*Task description*.
Each line of the data below from the one holding "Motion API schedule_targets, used" to the one holding "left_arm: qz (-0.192", inclusive, is to be reproduced exactly; no other line belongs in the answer.

*Listed records*.
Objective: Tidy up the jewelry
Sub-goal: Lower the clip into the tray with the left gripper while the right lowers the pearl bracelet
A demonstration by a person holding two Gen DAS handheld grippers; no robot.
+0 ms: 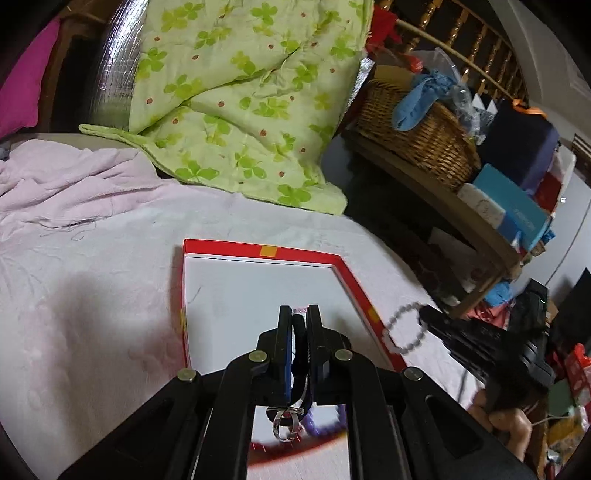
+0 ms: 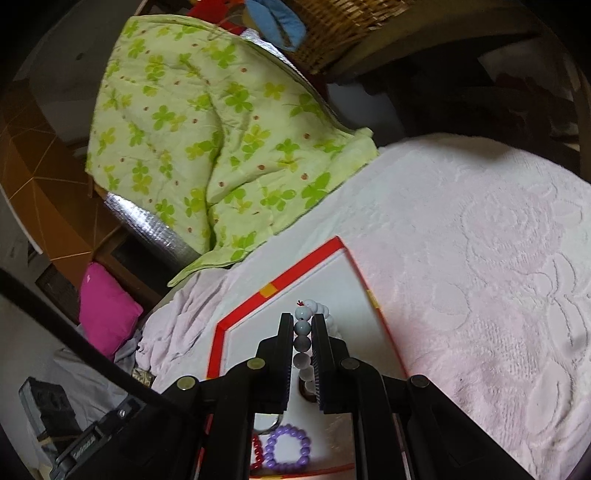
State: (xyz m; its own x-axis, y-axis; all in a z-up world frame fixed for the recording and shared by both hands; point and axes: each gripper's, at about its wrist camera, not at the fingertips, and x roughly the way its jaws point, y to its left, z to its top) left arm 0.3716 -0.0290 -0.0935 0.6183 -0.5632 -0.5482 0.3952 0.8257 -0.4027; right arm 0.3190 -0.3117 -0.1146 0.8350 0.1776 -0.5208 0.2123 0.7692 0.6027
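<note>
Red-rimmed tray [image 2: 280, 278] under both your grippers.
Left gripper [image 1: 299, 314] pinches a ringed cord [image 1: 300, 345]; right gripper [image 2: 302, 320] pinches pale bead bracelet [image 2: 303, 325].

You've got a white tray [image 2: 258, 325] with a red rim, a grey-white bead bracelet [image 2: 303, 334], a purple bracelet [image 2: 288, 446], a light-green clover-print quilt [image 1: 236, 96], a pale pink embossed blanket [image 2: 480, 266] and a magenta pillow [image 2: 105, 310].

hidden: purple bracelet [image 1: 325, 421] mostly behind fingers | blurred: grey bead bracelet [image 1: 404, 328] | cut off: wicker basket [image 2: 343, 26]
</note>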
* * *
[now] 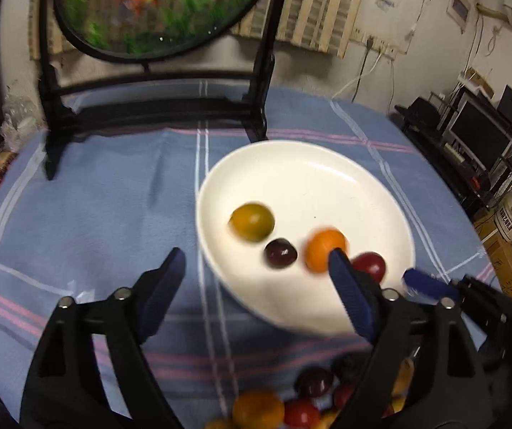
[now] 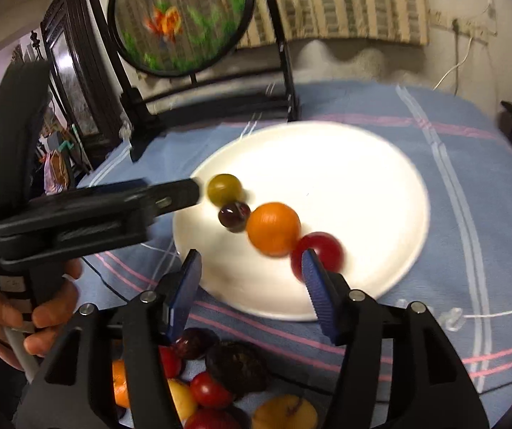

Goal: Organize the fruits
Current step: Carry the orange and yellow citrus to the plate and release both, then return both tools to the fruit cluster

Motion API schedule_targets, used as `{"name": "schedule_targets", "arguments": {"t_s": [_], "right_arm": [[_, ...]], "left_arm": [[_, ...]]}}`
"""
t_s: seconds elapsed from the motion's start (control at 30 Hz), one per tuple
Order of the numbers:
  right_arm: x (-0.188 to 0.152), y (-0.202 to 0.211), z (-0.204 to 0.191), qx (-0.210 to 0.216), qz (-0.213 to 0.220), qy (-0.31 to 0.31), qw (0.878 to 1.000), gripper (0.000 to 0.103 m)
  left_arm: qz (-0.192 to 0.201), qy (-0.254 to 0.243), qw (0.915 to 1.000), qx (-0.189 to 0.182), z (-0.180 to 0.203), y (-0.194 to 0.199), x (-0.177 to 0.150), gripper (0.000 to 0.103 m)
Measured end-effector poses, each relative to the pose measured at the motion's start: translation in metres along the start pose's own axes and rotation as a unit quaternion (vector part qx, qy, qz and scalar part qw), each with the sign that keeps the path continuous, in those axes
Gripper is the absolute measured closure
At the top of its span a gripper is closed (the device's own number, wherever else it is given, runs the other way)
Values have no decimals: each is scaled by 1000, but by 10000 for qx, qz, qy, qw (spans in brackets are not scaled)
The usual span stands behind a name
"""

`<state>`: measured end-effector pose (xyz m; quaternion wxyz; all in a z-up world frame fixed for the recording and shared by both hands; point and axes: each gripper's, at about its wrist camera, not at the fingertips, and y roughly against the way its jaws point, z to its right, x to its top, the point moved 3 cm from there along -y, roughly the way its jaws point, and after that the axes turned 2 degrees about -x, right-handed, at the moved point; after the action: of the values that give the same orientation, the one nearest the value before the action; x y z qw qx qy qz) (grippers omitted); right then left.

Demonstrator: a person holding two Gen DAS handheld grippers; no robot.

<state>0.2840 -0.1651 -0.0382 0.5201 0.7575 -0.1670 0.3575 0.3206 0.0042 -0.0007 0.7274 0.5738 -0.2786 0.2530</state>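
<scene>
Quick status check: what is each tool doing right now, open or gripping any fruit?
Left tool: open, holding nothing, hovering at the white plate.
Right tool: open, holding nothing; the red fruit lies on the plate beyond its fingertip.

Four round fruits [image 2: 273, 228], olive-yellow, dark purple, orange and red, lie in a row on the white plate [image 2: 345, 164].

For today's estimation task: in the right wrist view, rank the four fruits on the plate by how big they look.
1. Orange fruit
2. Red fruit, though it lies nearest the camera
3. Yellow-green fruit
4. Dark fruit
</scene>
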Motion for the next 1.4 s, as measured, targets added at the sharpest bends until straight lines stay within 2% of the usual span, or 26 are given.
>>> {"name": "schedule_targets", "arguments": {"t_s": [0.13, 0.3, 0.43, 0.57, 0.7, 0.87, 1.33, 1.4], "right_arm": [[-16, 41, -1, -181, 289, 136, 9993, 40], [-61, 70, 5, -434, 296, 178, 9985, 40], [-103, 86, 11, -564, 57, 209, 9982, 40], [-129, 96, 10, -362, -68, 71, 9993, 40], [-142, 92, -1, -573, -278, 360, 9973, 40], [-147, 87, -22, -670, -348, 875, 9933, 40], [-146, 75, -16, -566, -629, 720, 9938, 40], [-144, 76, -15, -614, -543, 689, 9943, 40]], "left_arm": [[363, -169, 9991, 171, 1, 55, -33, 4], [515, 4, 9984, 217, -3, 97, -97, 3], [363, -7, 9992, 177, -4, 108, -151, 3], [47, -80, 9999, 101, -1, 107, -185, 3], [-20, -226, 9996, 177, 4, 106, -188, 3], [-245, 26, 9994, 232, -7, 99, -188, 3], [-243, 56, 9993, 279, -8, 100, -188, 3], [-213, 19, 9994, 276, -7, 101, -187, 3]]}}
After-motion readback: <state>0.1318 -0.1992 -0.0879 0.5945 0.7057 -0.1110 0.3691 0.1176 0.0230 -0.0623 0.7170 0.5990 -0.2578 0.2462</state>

*Written response*.
Motion API schedule_targets, used as `{"name": "schedule_targets", "arguments": {"t_s": [_], "right_arm": [[_, ...]], "left_arm": [[_, ...]]}}`
"""
t_s: seconds elapsed from the motion's start (control at 30 Hz), one per tuple
Order of the numbers:
  right_arm: x (-0.188 to 0.152), y (-0.202 to 0.211), z (-0.204 to 0.191), qx (-0.210 to 0.216), qz (-0.213 to 0.220), qy (-0.31 to 0.31), qw (0.878 to 1.000), gripper (0.000 to 0.103 m)
  left_arm: qz (-0.192 to 0.201), qy (-0.254 to 0.243), qw (0.915 to 1.000), qx (-0.189 to 0.182), z (-0.180 to 0.203), y (-0.194 to 0.199), x (-0.177 to 0.150), gripper (0.000 to 0.103 m)

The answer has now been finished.